Sesosok pria paruh baya mengenakan kopyah putih mendekatiku. Mengucapkan salam lalu menyerahkan sebuah benda seukuran tafsir berwarna pink. Aku tak yakin untuk menerimanya. Tapi pria paruh baya tersebut meyakinkanku bahwa pemberian itu bukan darinya. Tetapi dari seseorang yang kukenal. Dengan wajah bingung aku segera menerimanya lalu membuka benda tersebut.
Benar itu Al-Qur’an dengan terjemah berbahasa China. Terselip ditengahnya sebuah surat tertanda, Muhammad Al-Fatih. Kubaca surat tersebut dengan perasaan tak karuan.
###
Teruntuk,
Ciptaan Allah yang paling indah, Fathimah Azzahra.
Akan kubuka surat ini dengan kabar gembira atas berpindahnya aku dari agamaku yang semula. Assalamu’alaikum Zahra. Kemarin, tepatnya dua hari sebelum Hari Raya Idul Fithri tiba aku telah mengislamkan diri di masjid pertama yang pernah kukunjungi bersamamu dengan disaksikan oleh berpuluh-puluh jamaah yang hadir.
Kupilih nama khalifah Islam kegemaranmu, Muhammad Al-Fatih. Nama Sang Khalifah yang terpilih.
Terimakasih atas segala hal yang pernah kau ajarkan. Setelah ini, aku akan pergi jauh ke ufuk Timur dunia. Dimana peradaban Islam bermula. Akan kutimba ilmu bersama panasnya gurun Sahara. Do’akan ku di sujud terakhir di sepertiga malammu agar mendapat kesabaran dan keteguhan disetiap jalanku menuju keimanan dan ketakwaan.

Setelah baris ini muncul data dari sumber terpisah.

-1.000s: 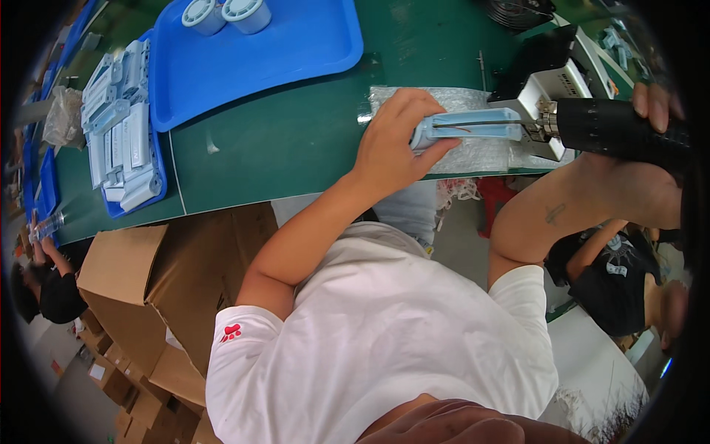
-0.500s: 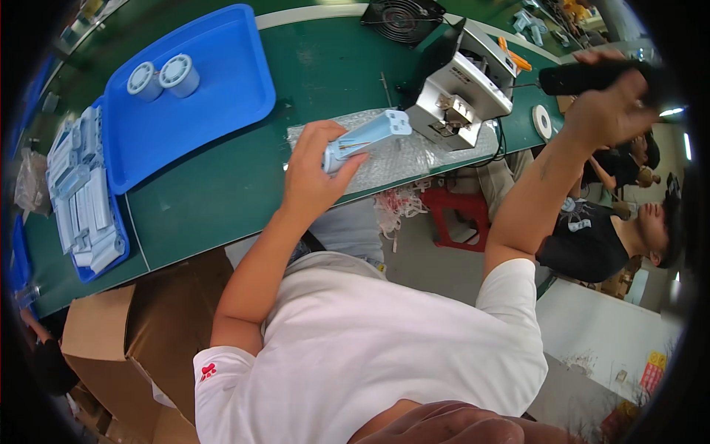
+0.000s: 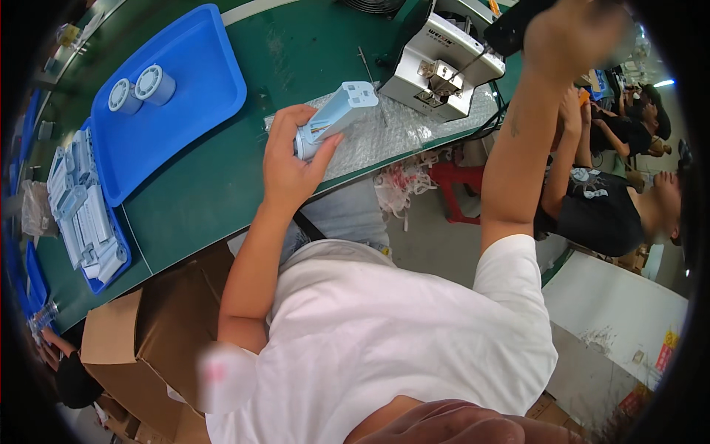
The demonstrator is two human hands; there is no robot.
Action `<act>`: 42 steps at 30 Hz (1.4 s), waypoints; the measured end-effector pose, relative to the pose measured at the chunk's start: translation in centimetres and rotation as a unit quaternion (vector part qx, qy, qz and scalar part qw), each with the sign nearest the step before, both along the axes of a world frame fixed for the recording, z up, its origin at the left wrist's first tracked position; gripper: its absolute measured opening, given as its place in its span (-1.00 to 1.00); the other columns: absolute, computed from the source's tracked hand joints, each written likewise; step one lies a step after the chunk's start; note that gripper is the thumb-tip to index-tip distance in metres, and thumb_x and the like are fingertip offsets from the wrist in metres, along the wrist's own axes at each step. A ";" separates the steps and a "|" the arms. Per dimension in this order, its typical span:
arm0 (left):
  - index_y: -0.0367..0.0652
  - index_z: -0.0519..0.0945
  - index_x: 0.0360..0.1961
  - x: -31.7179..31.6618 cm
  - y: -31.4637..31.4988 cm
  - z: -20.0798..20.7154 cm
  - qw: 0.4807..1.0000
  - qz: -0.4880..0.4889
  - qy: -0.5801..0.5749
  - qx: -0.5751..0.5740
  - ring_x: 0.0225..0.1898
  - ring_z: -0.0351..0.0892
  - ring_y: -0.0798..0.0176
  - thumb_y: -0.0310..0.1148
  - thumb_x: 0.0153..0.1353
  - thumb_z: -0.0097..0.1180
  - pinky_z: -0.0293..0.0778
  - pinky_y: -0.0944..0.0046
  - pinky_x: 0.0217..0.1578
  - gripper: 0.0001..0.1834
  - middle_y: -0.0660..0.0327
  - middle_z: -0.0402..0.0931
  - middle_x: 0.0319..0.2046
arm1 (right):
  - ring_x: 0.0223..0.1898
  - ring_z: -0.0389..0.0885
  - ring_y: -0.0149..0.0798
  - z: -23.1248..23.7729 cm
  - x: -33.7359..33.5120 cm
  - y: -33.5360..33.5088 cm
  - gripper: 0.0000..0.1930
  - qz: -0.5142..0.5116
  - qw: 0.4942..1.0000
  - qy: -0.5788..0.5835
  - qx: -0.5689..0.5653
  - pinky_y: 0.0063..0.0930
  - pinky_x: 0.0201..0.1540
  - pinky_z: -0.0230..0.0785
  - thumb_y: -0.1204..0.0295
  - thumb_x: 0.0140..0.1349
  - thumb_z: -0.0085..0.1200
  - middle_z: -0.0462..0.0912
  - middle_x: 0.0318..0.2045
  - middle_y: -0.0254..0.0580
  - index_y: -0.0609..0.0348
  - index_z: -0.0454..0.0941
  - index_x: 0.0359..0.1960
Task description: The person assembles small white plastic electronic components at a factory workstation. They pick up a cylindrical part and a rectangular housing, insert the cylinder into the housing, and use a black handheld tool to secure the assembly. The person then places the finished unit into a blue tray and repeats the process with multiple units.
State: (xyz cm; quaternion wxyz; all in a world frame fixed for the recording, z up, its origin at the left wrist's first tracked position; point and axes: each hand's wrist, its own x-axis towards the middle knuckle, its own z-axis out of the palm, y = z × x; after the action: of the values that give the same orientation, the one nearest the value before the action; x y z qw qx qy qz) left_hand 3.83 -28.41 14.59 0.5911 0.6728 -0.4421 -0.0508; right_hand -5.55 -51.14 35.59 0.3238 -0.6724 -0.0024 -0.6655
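My left hand is closed round a light blue plastic housing, long and tilted, with thin wires showing in its open side. It is held above a bubble-wrap sheet on the bench. My right hand, partly blurred, grips a black electric screwdriver. The thin bit points down and left, at the front of a white and black screw feeder. Whether the tip touches a screw there is too small to tell.
On the green bench, a blue tray holds two white round parts. Left of it, another tray holds several light blue housings. A cardboard box stands below; a red stool and co-workers are at right.
My right hand has brought the screwdriver leftward, so its bit is now at the feeder's front. The view has shifted a little; my left hand still holds the housing.
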 end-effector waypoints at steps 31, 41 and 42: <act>-0.20 0.59 -0.08 0.3 0.5 -0.6 0.999 -0.004 0.002 -0.032 -0.06 0.61 0.03 -0.39 0.03 0.52 0.53 0.17 -0.05 -0.55 0.08 0.58 -0.07 | -0.40 0.45 -0.22 -3.0 0.9 1.2 -0.24 0.227 0.958 0.044 0.170 -0.33 -0.30 0.37 -0.33 0.26 -0.12 0.48 -0.25 0.00 0.21 0.37 0.06; -0.20 0.58 -0.10 0.4 0.3 -0.7 0.999 0.001 -0.010 -0.043 -0.10 0.62 0.01 -0.38 0.03 0.53 0.54 0.18 -0.10 -0.56 0.08 0.58 -0.09 | -0.39 0.42 -0.25 -3.1 0.6 1.8 -0.27 0.200 0.961 0.030 0.187 -0.38 -0.31 0.32 -0.28 0.25 -0.07 0.41 -0.23 0.02 0.23 0.39 0.03; -0.20 0.58 -0.10 0.4 0.3 -0.7 0.999 -0.001 -0.010 -0.041 -0.11 0.62 0.01 -0.38 0.03 0.52 0.54 0.18 -0.10 -0.56 0.08 0.58 -0.10 | -0.39 0.42 -0.25 -3.0 0.5 1.8 -0.28 0.191 0.963 0.035 0.188 -0.38 -0.31 0.32 -0.27 0.26 -0.07 0.42 -0.23 0.01 0.22 0.39 0.02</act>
State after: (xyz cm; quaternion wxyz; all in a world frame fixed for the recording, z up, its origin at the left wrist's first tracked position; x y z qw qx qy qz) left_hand 4.20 -28.10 13.88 0.6135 0.6484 -0.4500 -0.0265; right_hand -5.04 -49.37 32.62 0.5657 -0.6091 0.0059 -0.5558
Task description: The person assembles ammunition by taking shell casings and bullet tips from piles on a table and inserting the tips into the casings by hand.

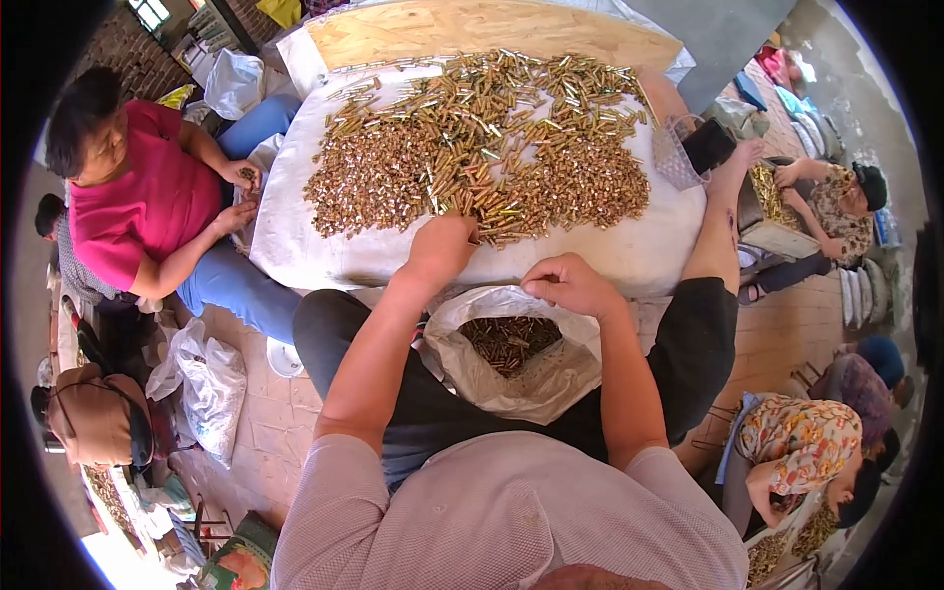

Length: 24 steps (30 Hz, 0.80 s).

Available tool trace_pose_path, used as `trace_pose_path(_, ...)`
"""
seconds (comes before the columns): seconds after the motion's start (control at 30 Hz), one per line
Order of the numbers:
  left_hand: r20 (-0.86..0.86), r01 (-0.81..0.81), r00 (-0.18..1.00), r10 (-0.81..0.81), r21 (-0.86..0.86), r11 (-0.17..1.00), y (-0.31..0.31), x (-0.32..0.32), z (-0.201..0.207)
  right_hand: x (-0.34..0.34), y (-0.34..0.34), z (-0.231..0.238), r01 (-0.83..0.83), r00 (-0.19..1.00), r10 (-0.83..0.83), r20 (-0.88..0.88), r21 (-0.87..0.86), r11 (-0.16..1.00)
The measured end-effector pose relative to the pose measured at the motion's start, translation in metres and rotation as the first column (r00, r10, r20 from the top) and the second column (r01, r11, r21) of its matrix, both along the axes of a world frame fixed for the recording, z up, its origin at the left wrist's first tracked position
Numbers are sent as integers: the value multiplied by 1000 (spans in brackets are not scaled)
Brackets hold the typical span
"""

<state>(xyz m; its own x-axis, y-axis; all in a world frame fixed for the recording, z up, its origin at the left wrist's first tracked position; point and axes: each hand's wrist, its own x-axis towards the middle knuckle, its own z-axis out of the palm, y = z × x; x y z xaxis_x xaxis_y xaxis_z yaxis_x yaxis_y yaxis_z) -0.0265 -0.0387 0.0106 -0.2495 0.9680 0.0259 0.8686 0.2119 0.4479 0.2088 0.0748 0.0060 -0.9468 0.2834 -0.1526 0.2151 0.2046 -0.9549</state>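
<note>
A white-covered table [610, 258] fills the middle of the head view, and on it lies a broad heap of small brass casings [482, 147], longer yellow tubes mixed through shorter copper-coloured pieces, spread almost edge to edge. Behind it a plywood board [492, 28] lies flat at the far end. In the person's lap, below the near table edge, sits a white plastic bag [531, 379], mouth open, with a shallow layer of the short dark-copper pieces [506, 342] inside. The left hand [442, 246] rests at the near fringe of the heap, fingers curled down into the casings; whether it is clenched on a handful or only raking cannot be told, since the fingertips are hidden. The right hand [565, 283] pinches the bag's upper rim, thumb and fingers closed on the plastic, holding the mouth open (nothing else visible in that hand). Judged step: picking from the heap, one kind going into the lap bag. The next move likely calls for drawing the left hand back over the table edge and down to the bag mouth, with the right keeping the rim taut so pieces do not spill past it. At the left a seated person in a pink shirt [147, 202] handles pieces too.
</note>
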Motion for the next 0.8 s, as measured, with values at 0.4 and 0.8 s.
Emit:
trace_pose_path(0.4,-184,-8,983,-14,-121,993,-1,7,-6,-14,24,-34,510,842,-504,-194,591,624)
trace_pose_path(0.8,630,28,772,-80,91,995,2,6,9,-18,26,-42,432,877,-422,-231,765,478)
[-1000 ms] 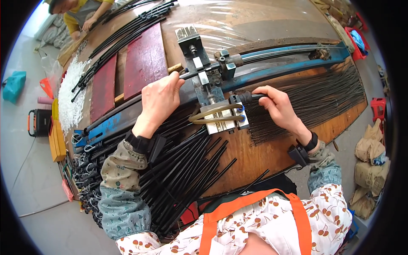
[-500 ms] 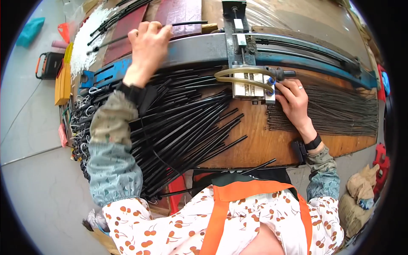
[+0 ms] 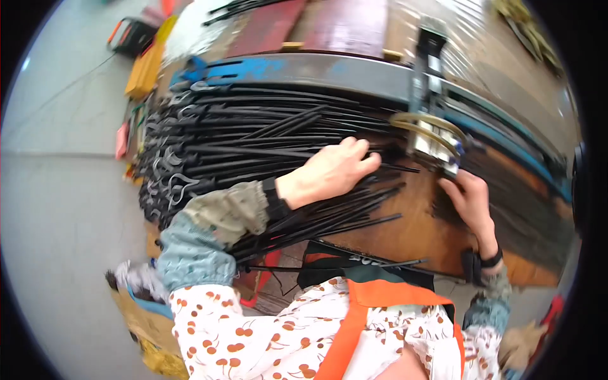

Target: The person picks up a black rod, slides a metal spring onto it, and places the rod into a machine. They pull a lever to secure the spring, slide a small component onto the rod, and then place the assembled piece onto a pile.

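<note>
My left hand lies palm down on a big pile of black metal rods on the wooden bench, its fingers curled over the rod ends. My right hand rests on the bench just below a metal bending jig that has a brass-coloured loop on it. Whether the right hand's fingers pinch a rod is hidden by blur. Many rods end in curled scroll shapes at the pile's left side.
A long blue and grey steel lever bar crosses the bench behind the pile. More dark rods lie to the right. Red boards sit at the back. Yellow and orange tools lie on the grey floor at left.
My left hand has come down from the blue lever bar onto the pile of black rods. The head has swung left. My right hand stays below the jig.
</note>
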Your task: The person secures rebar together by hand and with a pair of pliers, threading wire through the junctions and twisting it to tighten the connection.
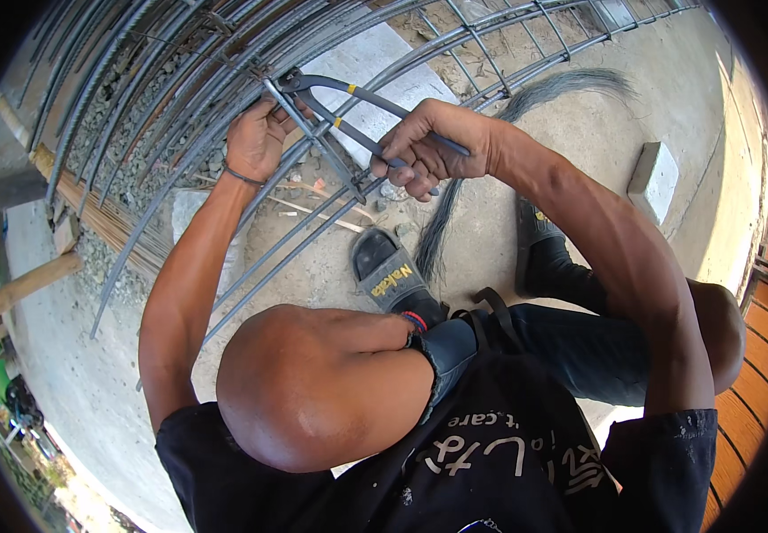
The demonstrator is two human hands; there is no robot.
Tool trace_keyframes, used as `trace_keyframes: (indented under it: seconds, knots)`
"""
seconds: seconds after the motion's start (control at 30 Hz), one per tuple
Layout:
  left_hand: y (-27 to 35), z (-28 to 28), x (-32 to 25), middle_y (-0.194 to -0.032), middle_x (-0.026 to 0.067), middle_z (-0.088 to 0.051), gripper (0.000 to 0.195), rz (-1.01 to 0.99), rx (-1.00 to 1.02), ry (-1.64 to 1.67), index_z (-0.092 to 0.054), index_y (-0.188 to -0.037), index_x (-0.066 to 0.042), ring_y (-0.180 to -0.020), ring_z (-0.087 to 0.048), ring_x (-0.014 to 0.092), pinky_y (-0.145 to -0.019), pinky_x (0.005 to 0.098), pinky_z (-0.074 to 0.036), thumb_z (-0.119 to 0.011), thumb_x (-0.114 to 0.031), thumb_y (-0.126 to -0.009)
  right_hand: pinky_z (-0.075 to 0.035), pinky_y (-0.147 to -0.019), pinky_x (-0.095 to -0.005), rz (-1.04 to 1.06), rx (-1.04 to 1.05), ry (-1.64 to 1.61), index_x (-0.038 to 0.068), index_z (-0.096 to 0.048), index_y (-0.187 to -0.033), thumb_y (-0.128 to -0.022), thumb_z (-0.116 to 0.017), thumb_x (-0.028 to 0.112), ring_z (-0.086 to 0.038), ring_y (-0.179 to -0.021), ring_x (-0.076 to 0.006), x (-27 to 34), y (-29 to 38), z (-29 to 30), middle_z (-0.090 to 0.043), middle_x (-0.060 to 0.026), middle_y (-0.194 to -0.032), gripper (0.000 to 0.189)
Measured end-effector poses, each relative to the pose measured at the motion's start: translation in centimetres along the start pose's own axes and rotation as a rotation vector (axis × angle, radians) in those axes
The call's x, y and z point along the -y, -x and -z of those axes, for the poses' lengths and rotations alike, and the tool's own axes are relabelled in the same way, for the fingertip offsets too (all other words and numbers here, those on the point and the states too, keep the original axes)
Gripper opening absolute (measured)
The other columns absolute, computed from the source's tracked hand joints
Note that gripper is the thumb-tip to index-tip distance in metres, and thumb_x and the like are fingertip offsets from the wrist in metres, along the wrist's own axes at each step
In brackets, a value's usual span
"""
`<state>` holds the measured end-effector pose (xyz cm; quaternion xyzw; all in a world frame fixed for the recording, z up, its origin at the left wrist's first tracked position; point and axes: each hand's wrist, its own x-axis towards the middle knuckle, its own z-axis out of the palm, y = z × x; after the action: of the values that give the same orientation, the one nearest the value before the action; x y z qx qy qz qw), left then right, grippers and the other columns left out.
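Observation:
My right hand (pixel 434 146) grips the grey handles of end-cutting nippers (pixel 357 110), which have yellow bands and stand partly spread. Their jaws (pixel 294 81) are at the upper corner of a square steel stirrup (pixel 311 130) on a rebar cage (pixel 417 63). Below that corner, my left hand (pixel 254 140) has its fingers curled around the stirrup, with some fingertips visible behind the bar. Whether tie wire sits between the jaws is too small to tell. A long bundle of thin tie wire (pixel 444 226) curves over the concrete floor beneath my right forearm.
Many loose ribbed rebars (pixel 121 113) lie over gravel (pixel 104 120) at upper left. Concrete blocks rest on the floor, one (pixel 654 180) at right and a flat slab (pixel 364 60) under the cage. My sandalled foot (pixel 387 270) is close to the cage's long bars. A wooden beam (pixel 21 293) juts in at left.

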<state>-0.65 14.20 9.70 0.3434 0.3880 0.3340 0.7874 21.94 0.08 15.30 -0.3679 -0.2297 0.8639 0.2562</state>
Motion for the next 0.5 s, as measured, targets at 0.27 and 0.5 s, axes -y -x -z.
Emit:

Maaf tak memberitahumu tentang hal ini. Kurasa kau sedang tak enak hati denganku. Kutunggu sampai hari ini tiba. Hari yang pas untuk meminta maaf. Hari yang pas untuk bersuka cita.
Satu hal lagi sebelum kututup surat ini. Raihlah cita-citamu setinggi angkasa dan jadilah seperti apa yang orangtuamu damba. Simpanlah foto-foto ini bersamamu dan akan kuambil suatu hari nanti saat aku berkunjung kerumahmu untuk memintamu sebagai wanita syurgaku. Selamat tinggal wahai bungaku.
Tertanda,
Muhammad Al-Fatih.
Kupeluk surat itu dalam dada. Memeluknya erat dibawah sinar Sang surya. Takbir tak henti-hentinya berkumandang dalam batin. Air mata haru tak terasa menggenang di pelupuk mata. Ku berdo’a disetiap tetes air mata. Mengingat-Nya yang telah memberikan hidayah pada siapapun yang ingin mengetahui kebenaran-Nya. Berharap akan dipertemukan kembali dengan hamba-Nya yang bertahta pada singgasana cintaku, Fathimah Azzahra.